Sunday’s Blackhawks-Bruins game had little significance in the grand scheme of things–a mid-season matchup between teams from separate divisions.
So, why were hearts racing during a mid-day January game?
It felt like last June.
The game–the first meeting of the 2013 Stanley Cup Finals challengers–held the kind of intensity that is usually reserved for playoff hockey.
Fortunately for Chicago, it held the same result.
The Blackhawks could use the points and a boost of confidence right now. They’ve had difficulty holding on to leads and despite a mighty win over the top Anaheim Ducks Friday, haven’t shown much consistency.
Winning only two of the last six games leading up to Sunday, the Hawks did have something to prove.
And with memories of their last meeting at TD Garden, so did Boston.
Marian Hossa opened the game just 4:13 into the first with his 20th goal of season.
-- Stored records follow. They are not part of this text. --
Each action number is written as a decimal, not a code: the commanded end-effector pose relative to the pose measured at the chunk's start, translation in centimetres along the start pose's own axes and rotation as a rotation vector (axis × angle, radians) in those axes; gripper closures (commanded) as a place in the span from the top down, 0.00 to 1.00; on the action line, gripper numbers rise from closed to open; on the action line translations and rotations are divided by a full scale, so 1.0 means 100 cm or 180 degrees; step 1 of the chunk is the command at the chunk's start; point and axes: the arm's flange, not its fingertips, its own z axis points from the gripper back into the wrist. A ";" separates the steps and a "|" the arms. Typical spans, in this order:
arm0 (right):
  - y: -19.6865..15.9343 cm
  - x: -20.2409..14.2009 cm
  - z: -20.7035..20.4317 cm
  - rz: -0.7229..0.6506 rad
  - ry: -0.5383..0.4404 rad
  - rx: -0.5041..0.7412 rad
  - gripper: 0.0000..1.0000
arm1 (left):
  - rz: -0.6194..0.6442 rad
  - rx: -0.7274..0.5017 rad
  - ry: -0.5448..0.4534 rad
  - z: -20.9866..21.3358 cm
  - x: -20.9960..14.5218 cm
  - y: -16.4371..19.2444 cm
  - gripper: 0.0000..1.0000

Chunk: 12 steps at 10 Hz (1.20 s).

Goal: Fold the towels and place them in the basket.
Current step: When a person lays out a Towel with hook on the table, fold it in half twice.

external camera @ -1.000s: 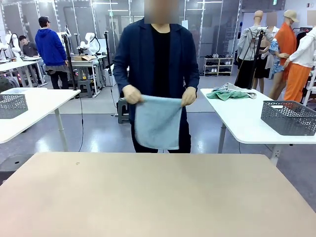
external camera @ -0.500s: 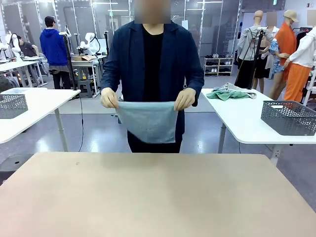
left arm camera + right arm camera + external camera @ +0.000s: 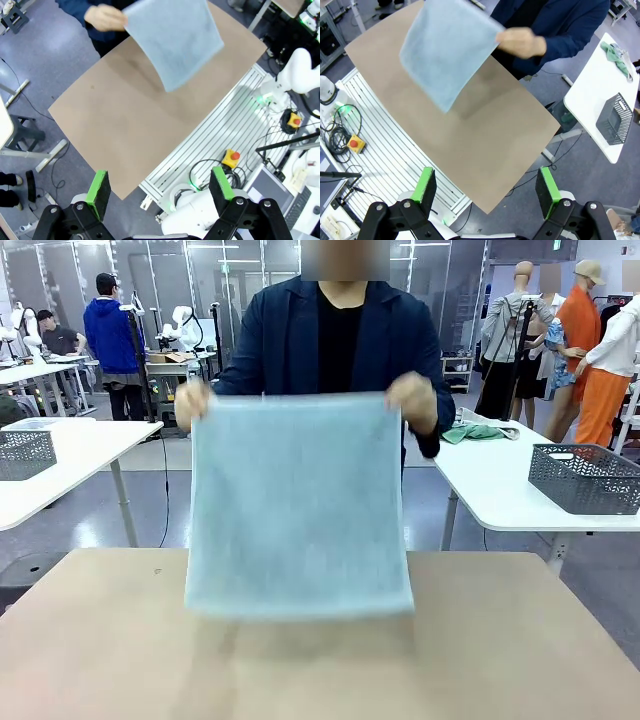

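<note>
A person at the far side holds a grey-blue towel spread flat by its two top corners, hanging over the tan table. The same towel shows in the left wrist view and again in the right wrist view, above the tabletop. My left gripper stands open high above the table's near edge, nothing between its green pads. My right gripper is open too, also high and clear of the cloth. A dark grey mesh basket sits on the white side table at right, with more towels heaped on that table.
A second grey basket stands on a white table at left. The side table with its basket lies beyond the tan table's corner. Cables and a yellow stop button lie on the slatted base by the table's near edge.
The person has raised the towel from waist height and swung it forward over the table, spreading it fully. Both grippers have stayed open.
</note>
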 end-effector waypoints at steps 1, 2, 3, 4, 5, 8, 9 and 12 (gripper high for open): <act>0.000 0.000 0.000 0.0041 -0.0028 0.0026 1.00 | -0.0069 -0.0029 0.0002 -0.002 0.001 -0.001 1.00; 0.000 0.000 0.000 0.0041 -0.0028 0.0026 1.00 | -0.0069 -0.0029 0.0002 -0.002 0.001 -0.001 1.00; 0.000 0.000 0.000 0.0041 -0.0028 0.0026 1.00 | -0.0069 -0.0029 0.0002 -0.002 0.001 -0.001 1.00; 0.000 0.000 0.000 0.0041 -0.0028 0.0026 1.00 | -0.0069 -0.0029 0.0002 -0.002 0.001 -0.001 1.00; 0.000 0.000 0.000 0.0041 -0.0028 0.0026 1.00 | -0.0069 -0.0029 0.0002 -0.002 0.001 -0.001 1.00; 0.000 0.000 0.000 0.0041 -0.0028 0.0026 1.00 | -0.0069 -0.0029 0.0002 -0.002 0.001 -0.001 1.00; 0.000 0.000 0.000 0.0041 -0.0028 0.0026 1.00 | -0.0069 -0.0029 0.0002 -0.002 0.001 -0.001 1.00; 0.000 0.000 0.000 0.0041 -0.0028 0.0026 1.00 | -0.0069 -0.0029 0.0002 -0.002 0.001 -0.001 1.00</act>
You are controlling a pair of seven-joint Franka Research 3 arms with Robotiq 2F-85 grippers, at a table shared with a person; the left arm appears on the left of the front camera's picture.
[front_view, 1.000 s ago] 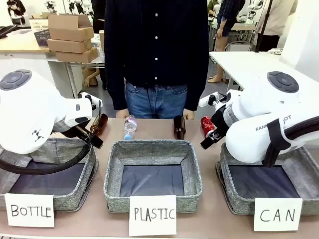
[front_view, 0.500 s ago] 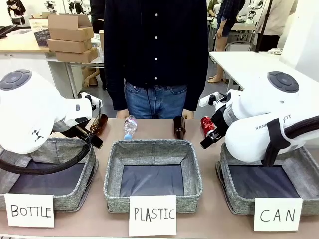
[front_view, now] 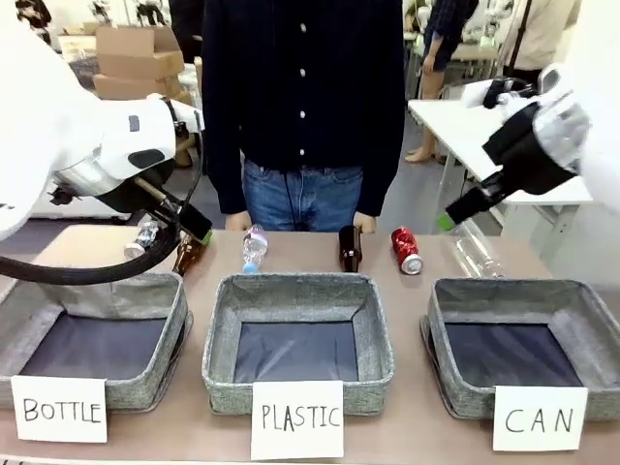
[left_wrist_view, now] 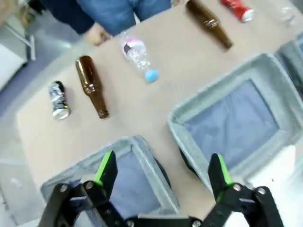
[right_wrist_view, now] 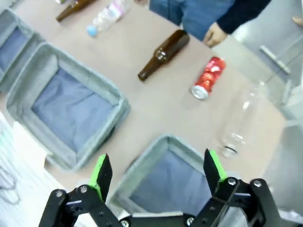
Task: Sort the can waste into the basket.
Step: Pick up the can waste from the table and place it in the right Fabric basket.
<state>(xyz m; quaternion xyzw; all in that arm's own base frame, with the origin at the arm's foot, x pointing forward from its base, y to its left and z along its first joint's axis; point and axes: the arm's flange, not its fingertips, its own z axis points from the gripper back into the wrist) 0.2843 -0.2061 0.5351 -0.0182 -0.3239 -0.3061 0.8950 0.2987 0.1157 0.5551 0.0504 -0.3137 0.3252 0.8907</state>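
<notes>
We log three grey baskets along the lower front view, the BOTTLE basket (front_view: 136,392) at left, the PLASTIC basket (front_view: 295,281) in the centre and the CAN basket (front_view: 509,287) at right, each showing just its dark lining. The red can (front_view: 406,251) lies on its side above the CAN basket's left corner, its long axis running near-to-far with a slight lean and its silver end toward the camera. The dark can (front_view: 145,235) lies on its side at mid-left above the BOTTLE basket, near a brown bottle (front_view: 186,254), while the left gripper (left_wrist_view: 162,165) and right gripper (right_wrist_view: 156,165) hang with jaws spread wide, holding nothing.
</notes>
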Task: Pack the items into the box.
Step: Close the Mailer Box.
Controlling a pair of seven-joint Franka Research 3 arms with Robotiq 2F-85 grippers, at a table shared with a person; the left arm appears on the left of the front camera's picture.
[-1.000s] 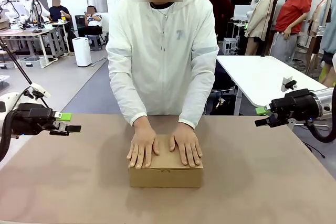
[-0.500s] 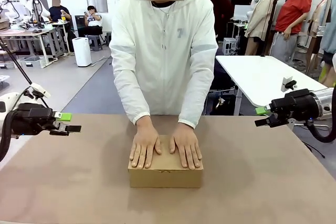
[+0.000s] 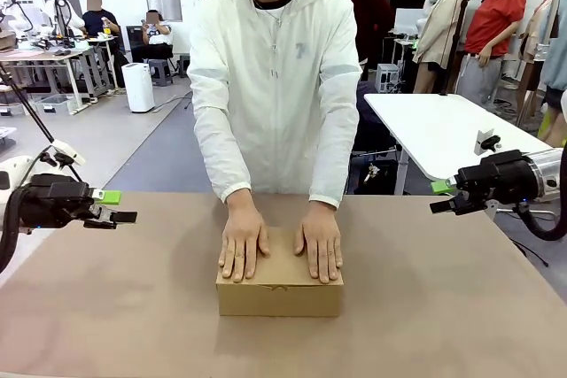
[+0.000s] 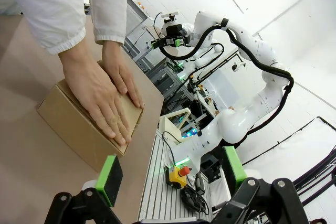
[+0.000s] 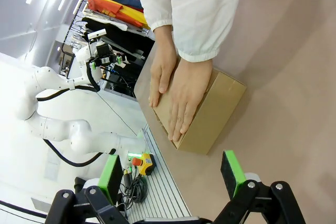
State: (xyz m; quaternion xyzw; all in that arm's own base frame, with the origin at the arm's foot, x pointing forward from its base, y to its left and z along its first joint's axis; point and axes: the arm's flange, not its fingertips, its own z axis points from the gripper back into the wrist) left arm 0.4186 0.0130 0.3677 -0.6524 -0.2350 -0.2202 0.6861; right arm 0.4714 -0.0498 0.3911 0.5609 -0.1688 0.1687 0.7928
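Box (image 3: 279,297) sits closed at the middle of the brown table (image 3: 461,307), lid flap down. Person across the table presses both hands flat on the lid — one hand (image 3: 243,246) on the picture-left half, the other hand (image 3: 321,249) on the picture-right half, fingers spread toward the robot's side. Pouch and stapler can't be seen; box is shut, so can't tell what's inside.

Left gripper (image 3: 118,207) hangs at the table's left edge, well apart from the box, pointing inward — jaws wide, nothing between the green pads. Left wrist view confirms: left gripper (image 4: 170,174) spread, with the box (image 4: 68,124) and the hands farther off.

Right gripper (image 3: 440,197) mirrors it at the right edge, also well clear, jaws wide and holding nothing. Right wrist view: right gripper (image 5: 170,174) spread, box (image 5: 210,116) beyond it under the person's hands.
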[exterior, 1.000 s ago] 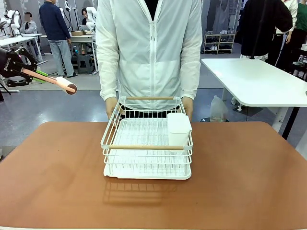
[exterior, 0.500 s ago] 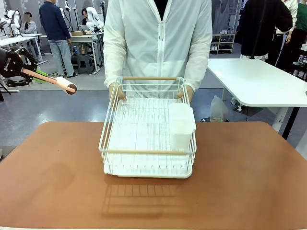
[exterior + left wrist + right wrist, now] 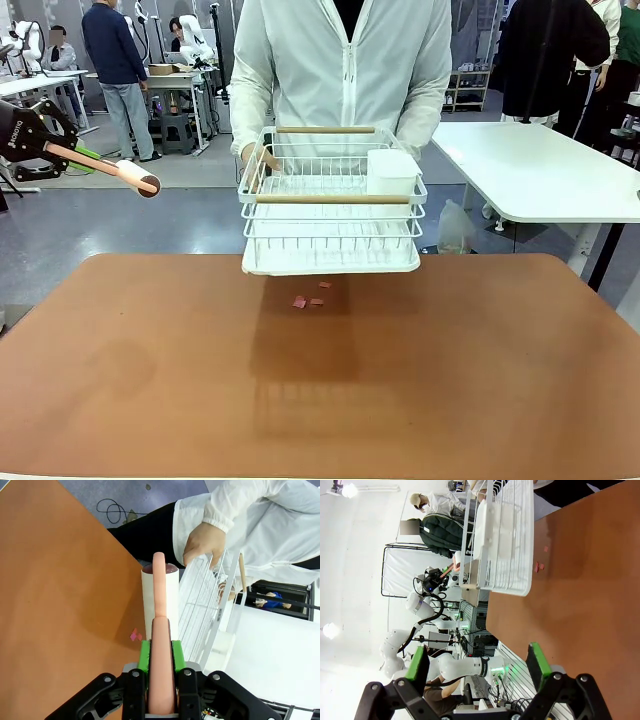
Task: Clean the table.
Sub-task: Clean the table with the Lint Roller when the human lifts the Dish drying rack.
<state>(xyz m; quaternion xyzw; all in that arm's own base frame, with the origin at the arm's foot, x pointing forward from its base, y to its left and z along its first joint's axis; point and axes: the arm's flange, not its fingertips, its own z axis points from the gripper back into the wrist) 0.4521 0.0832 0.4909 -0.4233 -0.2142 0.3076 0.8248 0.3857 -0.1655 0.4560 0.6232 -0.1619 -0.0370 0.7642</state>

The teams were head-to-head for the rest of the period with the Blackhawks narrowly leading in shots and the Bruins ahead in hits. Bruin Brad Marchand scored with less than a minute left.
Just 50 seconds into the second period, Marchand tallied another goal, giving the Bruins the lead. About five minutes later, Blackhawks Captain Jonathan Toews broke his stick on a shot, tossed it behind him in frustration sending it into the stands, and landed himself in the box for 10 minutes — a player misconduct for the rarely seen “Throwing Equipment” rule.
About halfway through the second, Brandon Bollig tied it back up at two.
Though the rest of the regulation and overtime was scoreless, there wasn’t time for taking breaths.
Bruin Ryan Spooner led the shootout and was stopped by the left goalpost.
Toews handily scored on goalie Tuukka Rask, but Corey Crawford stopped Patrice Bergeron and Rask blocked Patrick Sharp.
To a packed United Center’s relief, Patrick Kane broke his nine game scoreless (and season-long shootout) slump with his patented slow-motion/fast hands move to win the game.
(As an aside, has that move been named yet? The Kane-o-Rama? The Hurri-Kane? The Hurri-and-wait-Kane?)
Rask made 35 saves, while Crawford made 36.
“Great hockey game; the pace was tremendous at the start and it didn’t stop,” said coach Joel Quenneville. “They’re a dangerous team. They have patience and play recognition, and they have all guys active and wanting the puck. It’s a great test, and it’s nice to finally get a shootout win, too.”
With this win, Quenneville tied at 692 career coaching victories, tying him at third overall with Hall-of-Famer Dick Irvin.
With wins against the Ducks and the Bruins, hopefully the Hawks have skated out of their “slump.”
“Two big games against two great teams,” Kane said. “We weren’t going as well as we wanted to before these two games, but this game and Friday night’s game against the Ducks were big games for us to get our confidence back up to know we can play with the best in the league.”
The Blackhawks take on their old rival Detroit Redwings with a 7 p.m. CT start Wednesday.